Gibbs Junior College
- Type: Junior college
- Active: 1957–1967
- Location: St. Petersburg, Florida, U.S.

= Gibbs Junior College =

1957-1967 segregated college in Florida

Gibbs Junior College was created in 1957 by the Pinellas County Board of Public Instruction to serve African-American students in St. Petersburg, Florida. It was the first and most successful of Florida's eleven new African-American junior colleges, founded in an unsuccessful attempt to avoid the racial integration mandated by the unanimous 1954 Supreme Court Brown v. Board of Education decision. It was named for the minister and abolitionist Jonathan C. Gibbs, who opened a private school for freed slaves after the Civil War, and was later Florida's Secretary of State (1868-1872) and then Superintendent of Public Instruction, the first African-American member of the Florida Cabinet.

The founding president was John W. Rembert, who was principal of Gibbs High School.
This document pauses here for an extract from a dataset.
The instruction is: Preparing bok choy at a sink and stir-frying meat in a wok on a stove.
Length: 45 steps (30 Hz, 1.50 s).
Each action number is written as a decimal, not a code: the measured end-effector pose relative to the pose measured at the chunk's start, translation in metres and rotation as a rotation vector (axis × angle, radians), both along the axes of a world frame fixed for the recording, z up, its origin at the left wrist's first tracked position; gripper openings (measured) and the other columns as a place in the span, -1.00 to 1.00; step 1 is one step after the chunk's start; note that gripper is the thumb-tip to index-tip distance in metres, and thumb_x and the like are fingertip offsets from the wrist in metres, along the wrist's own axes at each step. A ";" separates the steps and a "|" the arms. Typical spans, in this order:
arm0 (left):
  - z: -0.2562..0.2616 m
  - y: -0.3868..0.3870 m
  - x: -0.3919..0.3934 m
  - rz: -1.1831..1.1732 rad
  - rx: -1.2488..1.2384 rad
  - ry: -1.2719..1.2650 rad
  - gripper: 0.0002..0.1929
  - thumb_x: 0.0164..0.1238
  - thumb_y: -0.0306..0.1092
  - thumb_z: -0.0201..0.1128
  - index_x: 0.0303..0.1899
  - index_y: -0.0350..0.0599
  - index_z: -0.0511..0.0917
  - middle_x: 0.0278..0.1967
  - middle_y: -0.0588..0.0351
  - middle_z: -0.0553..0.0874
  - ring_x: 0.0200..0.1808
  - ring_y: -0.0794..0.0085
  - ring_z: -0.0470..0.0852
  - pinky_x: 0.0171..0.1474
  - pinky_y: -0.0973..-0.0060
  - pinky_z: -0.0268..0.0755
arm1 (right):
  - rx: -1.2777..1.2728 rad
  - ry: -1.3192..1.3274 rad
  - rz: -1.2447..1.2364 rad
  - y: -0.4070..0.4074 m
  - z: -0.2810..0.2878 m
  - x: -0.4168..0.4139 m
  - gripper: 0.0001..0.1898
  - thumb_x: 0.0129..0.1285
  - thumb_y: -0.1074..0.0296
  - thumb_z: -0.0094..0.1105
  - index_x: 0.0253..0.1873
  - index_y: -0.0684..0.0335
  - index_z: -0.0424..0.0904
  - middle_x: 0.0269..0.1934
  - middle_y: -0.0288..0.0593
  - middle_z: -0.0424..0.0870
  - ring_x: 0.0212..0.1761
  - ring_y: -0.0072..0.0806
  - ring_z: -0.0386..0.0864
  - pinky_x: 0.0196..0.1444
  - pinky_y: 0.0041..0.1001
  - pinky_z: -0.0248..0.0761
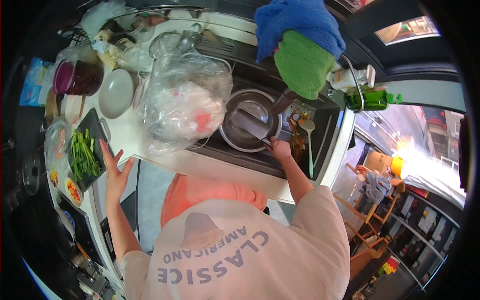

It opened with 245 students and in its last year as an independent institution had 901 students. During its first year it used the facilities of Gibbs High School, but in 1958 it moved into its own adjacent facility, on the corner of 9th Avenue South and 34th Street South in St. Petersburg, Florida. Free bus transportation was provided to the college by Hillsborough, Manatee, and Sarasota counties. It was the first African-American junior college to become fully accredited by the Southern Association of Colleges and Schools.

In the middle of the 1964-65 school year, amid charges of fraud and possible embezzlement, Rembert was relieved of the presidency, the institution was placed under the supervision of St. Petersburg Junior College (today St. Petersburg College), and its name was changed to the Gibbs campus of St. Petersburg Junior College. The bus service ended, and enrollment plummeted from 901 students in 1964-65 to 597 in 1965-66 and 366 students in 1966-67. In view of the decline in enrollment, and the pressures for integration that caused Florida's other black junior colleges to close in the mid-1960s, the Pinellas County Board of Public Instruction, on the recommendation of St. Petersburg Junior College, closed the campus in 1967.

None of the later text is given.